After that it was yet another picture based on a Saturday Evening Post story (“The Spoils of War” by Hugh Wiley). This was Behind the Front (1926), a Paramount silent comedy starring Wallace Beery and Raymond Hatton as soldiers who become best friends in the trenches of World War I, never suspecting that Hatton is the pickpocket who stole Beery’s watch, and whom Beery was chasing until they both got sidetracked into enlisting. What I saw looked pretty good, but a little Wallace Berry goes a long way with me, so I watched a little, then bailed out to browse the dealers’ room until they closed.

Besides, I didn’t want to miss the last movie of the day, The Amazing Mr. Williams (1939); the thought of Melvyn Douglas and Joan Blondell in the same picture was just too good to pass up. This was one of Columbia’s entries in Hollywood’s many efforts to duplicate the combination of sophisticated banter and murder-mystery suspense of William Powell and Myrna Loy in the Thin Man movies. This time, Douglas played an ace police detective who can solve the toughest cases in nothing flat; Blondell was his fiancée, the mayor’s secretary, ever getting stood up when he’s called away on yet another important case.
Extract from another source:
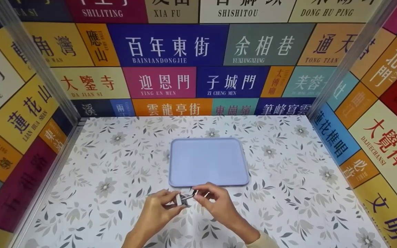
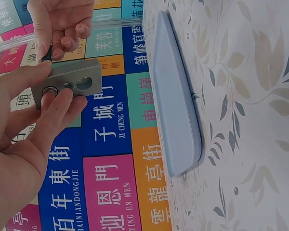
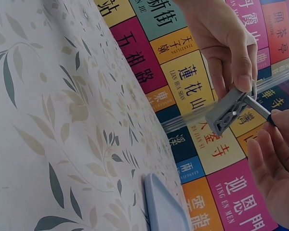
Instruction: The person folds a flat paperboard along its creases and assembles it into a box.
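Note:
My left hand (image 1: 155,209) holds a small grey metal block (image 2: 94,70) between thumb and fingers, in front of the tray. Round holes run through the block's flat face in the left wrist view. Its other side looks hollow and ribbed in the right wrist view. With thumb and fingertips my right hand (image 1: 219,204) pinches the black head of a threaded bolt (image 3: 256,107). The bolt's far end is right at the block's edge, close to my left thumb. Both hands are raised over the table.
A shallow pale blue tray (image 1: 209,162) with rounded corners lies just beyond the hands, bare inside. The table (image 1: 81,213) has a white leaf-and-flower cover. Panels of coloured signs (image 1: 164,44) stand at the back and both sides.

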Motion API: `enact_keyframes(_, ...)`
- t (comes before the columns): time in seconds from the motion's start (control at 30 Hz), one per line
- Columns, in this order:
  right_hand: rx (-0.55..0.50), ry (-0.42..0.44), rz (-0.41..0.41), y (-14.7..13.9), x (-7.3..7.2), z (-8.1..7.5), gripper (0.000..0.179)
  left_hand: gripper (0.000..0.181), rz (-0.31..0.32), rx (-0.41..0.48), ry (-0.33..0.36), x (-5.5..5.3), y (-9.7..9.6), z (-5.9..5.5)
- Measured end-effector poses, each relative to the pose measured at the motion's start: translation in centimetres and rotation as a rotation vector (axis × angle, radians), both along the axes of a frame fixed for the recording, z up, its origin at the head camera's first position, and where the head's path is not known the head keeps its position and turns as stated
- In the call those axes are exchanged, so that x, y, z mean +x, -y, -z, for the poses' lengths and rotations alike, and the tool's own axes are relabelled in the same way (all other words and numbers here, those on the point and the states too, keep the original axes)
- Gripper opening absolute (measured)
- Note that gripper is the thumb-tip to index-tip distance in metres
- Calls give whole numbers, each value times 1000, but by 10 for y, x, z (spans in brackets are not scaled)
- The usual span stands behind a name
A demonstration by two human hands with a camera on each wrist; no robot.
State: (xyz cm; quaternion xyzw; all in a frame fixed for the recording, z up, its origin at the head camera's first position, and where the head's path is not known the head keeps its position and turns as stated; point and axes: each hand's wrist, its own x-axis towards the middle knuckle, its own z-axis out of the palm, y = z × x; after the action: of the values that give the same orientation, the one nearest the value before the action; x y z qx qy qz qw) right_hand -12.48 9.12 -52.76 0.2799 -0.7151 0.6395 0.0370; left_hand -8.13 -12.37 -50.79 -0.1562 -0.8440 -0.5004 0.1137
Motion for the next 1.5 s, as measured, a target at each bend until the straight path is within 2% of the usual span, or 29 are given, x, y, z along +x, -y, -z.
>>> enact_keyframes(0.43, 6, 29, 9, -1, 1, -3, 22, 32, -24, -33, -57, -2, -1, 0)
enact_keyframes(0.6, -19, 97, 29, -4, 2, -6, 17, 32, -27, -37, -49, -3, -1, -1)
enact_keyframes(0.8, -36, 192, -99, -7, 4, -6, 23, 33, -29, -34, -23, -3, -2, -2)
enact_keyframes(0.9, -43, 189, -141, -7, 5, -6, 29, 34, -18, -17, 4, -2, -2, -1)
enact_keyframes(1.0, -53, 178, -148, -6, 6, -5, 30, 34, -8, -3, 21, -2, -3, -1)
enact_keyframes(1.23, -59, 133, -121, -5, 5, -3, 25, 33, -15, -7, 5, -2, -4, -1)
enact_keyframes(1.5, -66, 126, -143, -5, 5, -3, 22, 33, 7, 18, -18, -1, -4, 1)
Both of them get embroiled in the case at hand — which defies easy synopsis, so I won’t even try. Anyhow, the mystery was complicated enough to hold the interest, the love-play amusing, and the supporting cast stalwart: Clarence Kolb as Douglas’s conniving boss, Ruth Donnelly as (what else?) the heroine’s wise-cracking best friend, Jonathan Hale as the mayor, Edward Brophy, Donald MacBride, Don Beddoe, John Wray. Nobody, no studio, was ever quite able to duplicate that Thin Man magic, but watching them try made for a lot of fun in the 1930s and ’40s, and this was a good example.